When people with diarrhea and upset stomachs feel dehydrated, they will drink dirty water, if it's the only water available - and expose themselves to still more disease.

Dr Anthony Fauci, Director of the U.S. National Institute of Allergy and Infectious Diseases [NIAID] says contaminated water can lead to not just one, but many infections.

"You could get hepatitis, you could get e-coli, you could get salmonella, and you can get dysentery," he said. "So the possibilities of diarrheal-born diseases are enormous when you have such a catastrophe of this magnitude where you have tens of millions of people displaced in conditions where you don't have clean water."

So far more than 1,600 people have died in Pakistan and more than six million others are homeless, according to a United Nations report. The U.N. also reports more than 120,000 cases of suspected dengue fever and malaria.  Millions also suffer from diarrhea, respiratory illnesses, and skin infections.

Dr Peter Hotez is an expert in tropical medicine at George Washington University. He is concerned that the intense summer heat and the lack of good hygiene create the perfect conditions for a cholera epidemic.

"The reason I am so concerned about cholera is that we know that when people are living under extreme circumstances where there are breakdowns in sanitation such as in the flood waters of Pakistan, we know that cholera can emerge in violent epidemic outbreaks," he said.
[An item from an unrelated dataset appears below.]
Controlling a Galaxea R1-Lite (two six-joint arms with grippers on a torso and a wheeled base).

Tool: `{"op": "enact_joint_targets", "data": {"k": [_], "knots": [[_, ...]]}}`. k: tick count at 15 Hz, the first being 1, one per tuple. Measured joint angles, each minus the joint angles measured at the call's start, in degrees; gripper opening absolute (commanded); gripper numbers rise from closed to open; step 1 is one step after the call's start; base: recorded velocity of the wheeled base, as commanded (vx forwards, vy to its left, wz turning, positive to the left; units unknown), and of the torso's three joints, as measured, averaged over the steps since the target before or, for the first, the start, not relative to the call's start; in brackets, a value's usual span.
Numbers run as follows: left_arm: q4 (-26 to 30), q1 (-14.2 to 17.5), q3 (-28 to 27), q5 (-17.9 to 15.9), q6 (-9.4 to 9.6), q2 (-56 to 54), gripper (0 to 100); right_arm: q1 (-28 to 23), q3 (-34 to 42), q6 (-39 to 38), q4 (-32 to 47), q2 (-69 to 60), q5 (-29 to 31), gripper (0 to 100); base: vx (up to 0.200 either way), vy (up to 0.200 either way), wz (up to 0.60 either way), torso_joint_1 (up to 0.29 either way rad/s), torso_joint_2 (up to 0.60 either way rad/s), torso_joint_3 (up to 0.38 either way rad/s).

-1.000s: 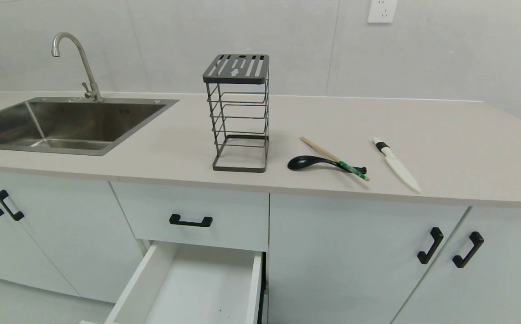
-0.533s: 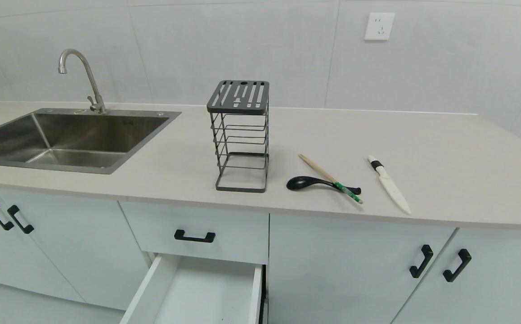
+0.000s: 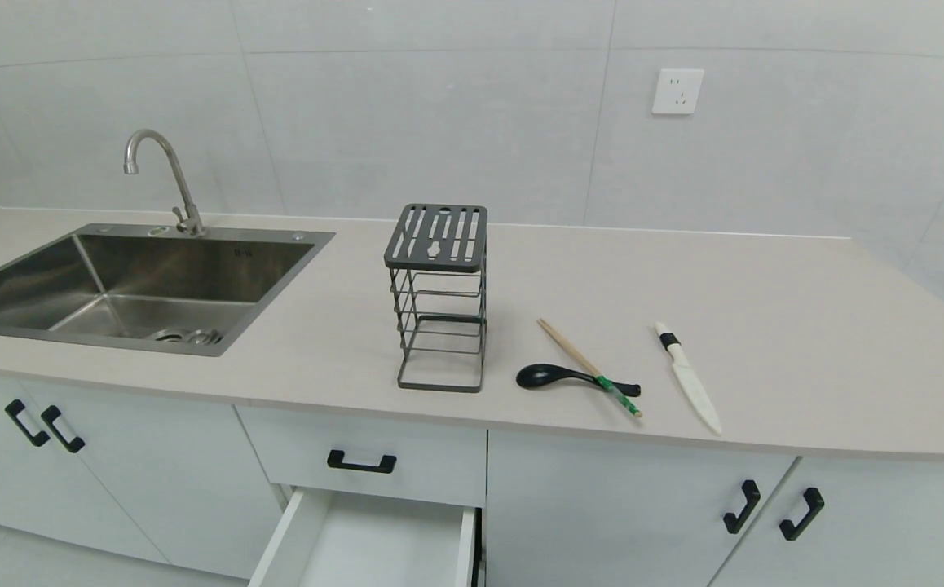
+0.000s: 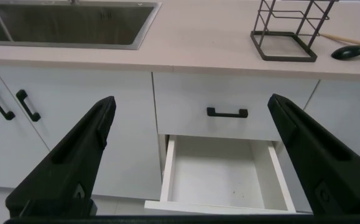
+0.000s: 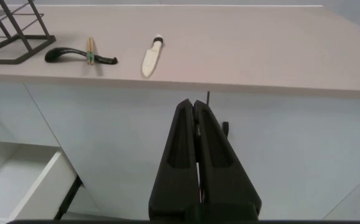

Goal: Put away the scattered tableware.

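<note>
On the beige countertop (image 3: 765, 326) lie a black spoon (image 3: 574, 378), a pair of wooden chopsticks (image 3: 588, 367) resting across its handle, and a white knife (image 3: 688, 377) with a black band. To their left stands a dark wire rack (image 3: 439, 310) with a slotted top. My left gripper (image 4: 192, 102) is open, held in front of the cabinets, above the pulled-out white drawer (image 4: 226, 177). My right gripper (image 5: 194, 104) is shut on nothing, below the counter edge and in front of the cabinet doors, with the spoon (image 5: 74, 55), chopsticks (image 5: 91, 50) and knife (image 5: 152, 56) beyond it.
A steel sink (image 3: 138, 281) with a curved faucet (image 3: 166, 175) fills the counter's left end. The open drawer (image 3: 370, 542) sticks out below a closed one with a black handle (image 3: 361, 463). Cabinet doors with black handles flank it. A wall outlet (image 3: 677, 90) sits behind.
The head camera has risen, so the whole picture has slid downward and more wall shows. The spoon, chopsticks, knife and rack keep their places on the counter.
</note>
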State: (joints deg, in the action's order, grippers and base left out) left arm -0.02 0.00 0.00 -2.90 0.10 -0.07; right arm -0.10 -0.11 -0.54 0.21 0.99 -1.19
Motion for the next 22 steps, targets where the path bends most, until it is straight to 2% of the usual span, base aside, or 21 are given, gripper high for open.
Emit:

Health facilities in the camps are so thinly spread that cases of acute diarrhea are being treated as though they were cholera, just as a precaution.

Dr. Hotez warns that cholera can kill within hours by causing diarrhea-based dehydration.  He says a vaccine is the cheapest way to protect a large population from this disease.  But if vaccines are not available, the next  best solution is to have cholera victims drink a simple solution of sugar and salt, in clean water.

"It's a very low-cost, simple life-saving technique that can prevent in some cases 90 percent of the deaths if delivered rapidly," Dr. Hotez said. "Oral rehydration, sitting and giving sips in larger quantities, and the key is to give the right amount of sugar and salt."

International agencies and local charities are providing basic medicines, such as anti-malarial tablets, antibiotics, and oral rehydration packets to avoid severe dehydration. But with millions of people still homeless, and aid agencies fear that a health crisis could still be brewing.